Where I work we have an unusual split: although the developers use C#, we also work with engineers who use Matlab. This allows the engineers to work in a simple, mathematics friendly environment where working with volumes of data in matrices is normal. Whereas the developers work with real computer code in a proper language. We get to look after all the data lifting, creating a compelling user interface and all the requisite plumbing. Overall it creates a good split. Algorithms are better developed in a language that makes it easy to prototype and express complex algorithms; while dealing with databases, networks and users is best done in a proper object oriented language with support for a compile time checked type system.
As part of a recent project for the first time we had a lot of data flowing through Matlab. This led to us have to verify that our matlab code, and our integration with it from C#, was going to perform in a reasonable time. Once we had a basic working integrated system, we began performance testing. The initial results weren’t great: we were feeding the system with data at something approximating a realistic rate (call it 100 blocks/second). But the code wasn’t executing fast enough, we were falling behind at a rate of about 3 blocks/second. This was all getting buffered in memory, so it was manageable but creates a memory impact over time.
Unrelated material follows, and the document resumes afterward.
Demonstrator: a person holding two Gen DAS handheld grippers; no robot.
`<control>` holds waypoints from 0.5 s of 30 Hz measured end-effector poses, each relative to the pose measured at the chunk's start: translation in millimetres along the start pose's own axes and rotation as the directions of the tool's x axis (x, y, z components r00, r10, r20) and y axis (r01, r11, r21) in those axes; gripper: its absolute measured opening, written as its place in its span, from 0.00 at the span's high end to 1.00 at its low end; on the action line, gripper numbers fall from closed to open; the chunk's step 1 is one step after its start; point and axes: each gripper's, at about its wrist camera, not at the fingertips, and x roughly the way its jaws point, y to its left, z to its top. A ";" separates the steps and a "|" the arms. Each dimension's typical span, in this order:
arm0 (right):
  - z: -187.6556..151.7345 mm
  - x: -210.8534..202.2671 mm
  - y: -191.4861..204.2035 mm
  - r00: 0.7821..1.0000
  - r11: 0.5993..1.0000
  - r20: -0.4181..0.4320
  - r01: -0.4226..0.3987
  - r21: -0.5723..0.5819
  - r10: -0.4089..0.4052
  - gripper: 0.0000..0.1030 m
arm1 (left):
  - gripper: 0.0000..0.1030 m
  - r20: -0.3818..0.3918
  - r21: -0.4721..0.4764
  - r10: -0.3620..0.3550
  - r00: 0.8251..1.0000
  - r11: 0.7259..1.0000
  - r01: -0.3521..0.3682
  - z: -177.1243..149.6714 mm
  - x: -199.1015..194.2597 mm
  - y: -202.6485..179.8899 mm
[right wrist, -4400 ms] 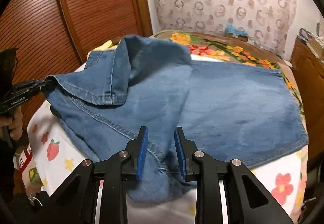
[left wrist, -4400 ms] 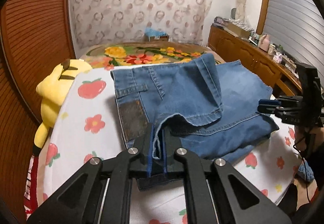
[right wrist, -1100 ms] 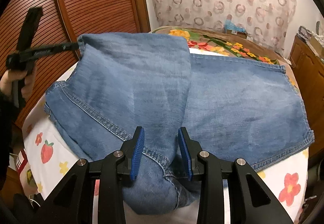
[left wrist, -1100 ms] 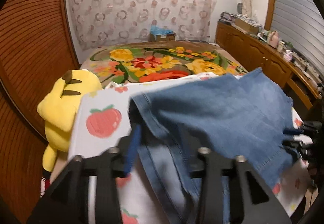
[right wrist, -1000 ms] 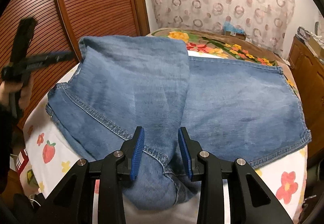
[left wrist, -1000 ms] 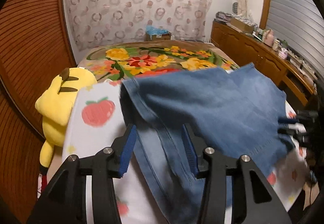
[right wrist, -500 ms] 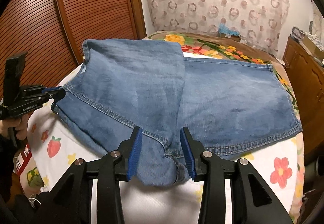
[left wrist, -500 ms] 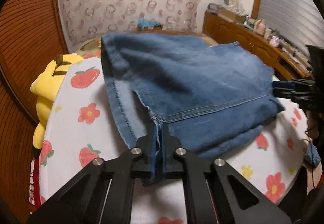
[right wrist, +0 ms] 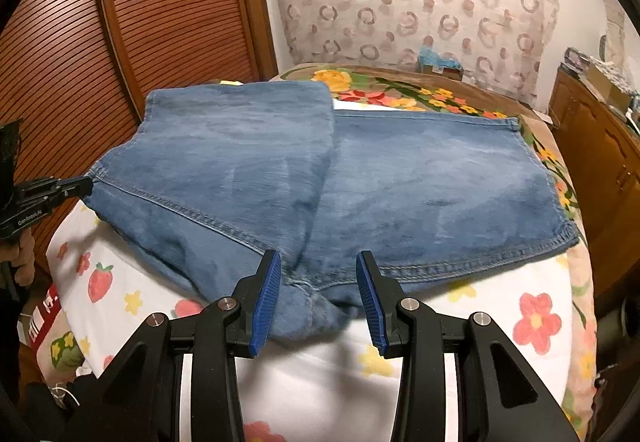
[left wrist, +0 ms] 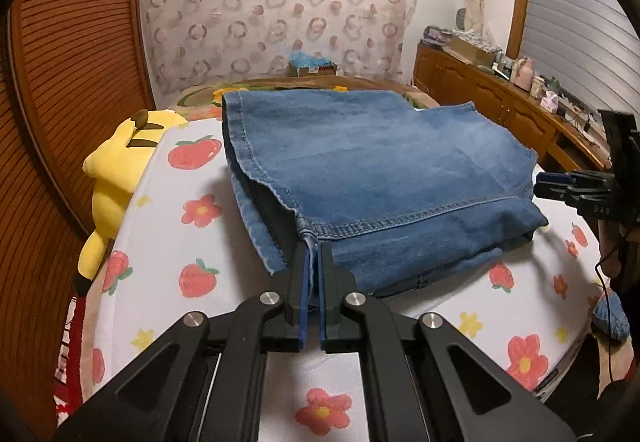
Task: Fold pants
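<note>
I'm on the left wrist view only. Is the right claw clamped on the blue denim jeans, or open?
Observer: Open. In the right wrist view, the right claw has its jaws wide apart, astride the near edge of the blue denim jeans.
Operator: What sits between its fingers?
Observer: A bunched lump of denim, where the folded flap's edge meets the near edge.
Operator: And my left claw, seen from there?
Observer: The left claw meets the flap's left corner, fingers closed on it.
</note>
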 end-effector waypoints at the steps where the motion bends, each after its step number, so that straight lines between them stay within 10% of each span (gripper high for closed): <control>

So we began scaling back the load: we tried putting 10 blocks/second through. But the strangest thing: now we were only averaging 9.5 blocks/second being processed. WTF? So we scaled back further, 1 block/second. Now we were only processing 0.9 blocks / second. What in the hell was going on?
Let’s plot time to process batches of each of the three sizes we tried (blue line), and a “typical” estimate based on linear scaling (orange line). I.e. normally you expect twice the data to take twice as long to process. But what we were seeing was nearly constant time processing. As we increased the amount of data, the time to process it didn’t seem to change?!
We checked and double checked. This was a hand-rolled performance test framework (always a bad idea, but due to some technical limitations it was a necessary compromise). We unpicked everything. It had to be a problem in our code. It had to be a problem in our measurements. There was no way this could be realistic – you can’t put 1% of the load through a piece of code and it perform at, basically, 1% of the speed. What were we missing?
Then the engineers spotted a performance tweak to optimise how memory is allocated in Matlab, which massively speeded things up. Suddenly it all started to become clear: what we were seeing was genuine, the more data we passed into Matlab, the faster it processed each item. The elapsed time to process one block of data was nearly the same as the elapsed time to process 100 blocks of data.
Partly this is because the cost of the transition into Matlab from C# isn’t cheap, these “fixed costs” don’t change depending whether you have a batch size of 1 or 100. We reckon that accounted for no more than 300ms of every 1 second of processing. But what about the rest? It seems that because of the way Matlab is designed to work on matrices of data: the elapsed time to process one matrix is roughly the same, regardless of size. No doubt this is due to Matlab’s ability to use multiple cores to process in parallel and other such jiggery pokery. But the conclusion, for me, was incredibly counter intuitive: the runtime performance of matlab code does not appreciably vary based on the size of the data set!
Then the really counter intuitive conclusion: if we can process 100 blocks of data in 500ms (twice as fast as we expect them to arrive), we could instead buffer and wait and process 1000 blocks of data in 550ms. To maximize our throughput, it actually makes sense to buffer more data so that each call processes more data. I’ve never worked with code where you could increase throughput by waiting.
Matlab: it’s weird stuff.